> Prompt
Once you know how many lines below hold "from", reply with that number and add nothing.
Start of Information supplied
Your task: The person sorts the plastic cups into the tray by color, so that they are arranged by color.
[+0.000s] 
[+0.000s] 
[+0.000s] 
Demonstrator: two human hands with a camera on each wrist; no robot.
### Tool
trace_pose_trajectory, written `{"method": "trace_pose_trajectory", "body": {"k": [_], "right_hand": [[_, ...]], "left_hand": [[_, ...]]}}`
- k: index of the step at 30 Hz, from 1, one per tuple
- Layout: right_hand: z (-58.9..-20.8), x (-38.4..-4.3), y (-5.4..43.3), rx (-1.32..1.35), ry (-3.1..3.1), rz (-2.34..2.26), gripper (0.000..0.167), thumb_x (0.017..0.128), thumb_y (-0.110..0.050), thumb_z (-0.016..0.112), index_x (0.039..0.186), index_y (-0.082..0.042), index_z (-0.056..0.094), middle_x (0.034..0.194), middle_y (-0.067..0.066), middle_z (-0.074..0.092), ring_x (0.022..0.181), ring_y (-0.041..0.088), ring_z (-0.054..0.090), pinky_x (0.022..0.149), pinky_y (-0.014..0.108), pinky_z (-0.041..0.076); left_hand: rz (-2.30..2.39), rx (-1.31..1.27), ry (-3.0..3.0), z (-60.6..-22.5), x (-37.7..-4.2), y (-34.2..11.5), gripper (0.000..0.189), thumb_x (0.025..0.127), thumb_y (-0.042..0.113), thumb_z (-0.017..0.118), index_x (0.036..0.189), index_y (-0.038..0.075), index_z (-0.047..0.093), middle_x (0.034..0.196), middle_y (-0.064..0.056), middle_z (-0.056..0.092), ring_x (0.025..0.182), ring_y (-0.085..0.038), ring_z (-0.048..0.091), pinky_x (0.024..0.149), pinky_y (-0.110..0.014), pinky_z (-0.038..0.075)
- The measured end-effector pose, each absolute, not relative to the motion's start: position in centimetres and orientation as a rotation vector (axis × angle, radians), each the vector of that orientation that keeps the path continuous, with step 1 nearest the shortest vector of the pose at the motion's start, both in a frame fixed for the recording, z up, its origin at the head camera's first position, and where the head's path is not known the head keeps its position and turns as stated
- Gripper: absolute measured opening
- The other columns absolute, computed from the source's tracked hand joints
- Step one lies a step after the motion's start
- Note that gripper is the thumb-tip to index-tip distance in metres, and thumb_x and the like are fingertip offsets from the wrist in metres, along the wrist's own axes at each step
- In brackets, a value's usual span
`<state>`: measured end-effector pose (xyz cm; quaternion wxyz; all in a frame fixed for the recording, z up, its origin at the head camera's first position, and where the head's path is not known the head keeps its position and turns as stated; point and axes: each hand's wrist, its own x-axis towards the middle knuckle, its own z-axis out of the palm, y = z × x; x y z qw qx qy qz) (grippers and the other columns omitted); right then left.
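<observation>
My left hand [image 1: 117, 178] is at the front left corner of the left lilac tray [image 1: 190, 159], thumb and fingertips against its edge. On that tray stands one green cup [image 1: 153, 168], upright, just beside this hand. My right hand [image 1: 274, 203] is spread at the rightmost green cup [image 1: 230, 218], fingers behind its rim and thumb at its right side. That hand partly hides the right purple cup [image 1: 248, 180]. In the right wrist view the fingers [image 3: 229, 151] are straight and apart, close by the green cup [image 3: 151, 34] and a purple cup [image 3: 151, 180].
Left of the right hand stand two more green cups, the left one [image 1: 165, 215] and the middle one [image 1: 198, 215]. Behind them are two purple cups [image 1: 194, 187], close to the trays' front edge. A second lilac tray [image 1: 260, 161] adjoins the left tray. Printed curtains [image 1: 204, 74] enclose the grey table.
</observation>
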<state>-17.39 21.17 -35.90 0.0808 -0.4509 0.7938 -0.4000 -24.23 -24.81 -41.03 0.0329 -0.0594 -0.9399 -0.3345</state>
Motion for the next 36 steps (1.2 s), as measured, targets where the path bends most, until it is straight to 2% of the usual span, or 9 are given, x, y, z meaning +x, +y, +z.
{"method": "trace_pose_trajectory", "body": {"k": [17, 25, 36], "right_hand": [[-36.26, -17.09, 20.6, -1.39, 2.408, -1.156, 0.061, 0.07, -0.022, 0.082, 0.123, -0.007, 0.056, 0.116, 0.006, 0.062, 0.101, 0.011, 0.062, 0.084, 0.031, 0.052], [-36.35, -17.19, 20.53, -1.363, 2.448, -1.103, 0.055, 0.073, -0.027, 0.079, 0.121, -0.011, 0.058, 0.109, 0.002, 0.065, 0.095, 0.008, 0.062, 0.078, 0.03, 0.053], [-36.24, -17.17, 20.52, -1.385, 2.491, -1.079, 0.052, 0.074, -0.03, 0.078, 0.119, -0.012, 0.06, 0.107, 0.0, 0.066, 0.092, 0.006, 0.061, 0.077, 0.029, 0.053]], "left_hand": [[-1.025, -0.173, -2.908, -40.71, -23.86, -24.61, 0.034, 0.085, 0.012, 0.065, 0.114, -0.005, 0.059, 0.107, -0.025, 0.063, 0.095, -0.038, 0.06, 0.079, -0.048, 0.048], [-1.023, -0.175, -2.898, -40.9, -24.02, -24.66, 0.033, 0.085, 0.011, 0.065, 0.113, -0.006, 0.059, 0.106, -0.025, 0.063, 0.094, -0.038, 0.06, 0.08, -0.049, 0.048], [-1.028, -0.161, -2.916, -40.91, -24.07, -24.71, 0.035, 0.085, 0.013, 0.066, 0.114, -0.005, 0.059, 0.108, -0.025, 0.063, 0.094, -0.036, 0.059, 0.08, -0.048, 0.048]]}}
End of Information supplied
> Answer space
3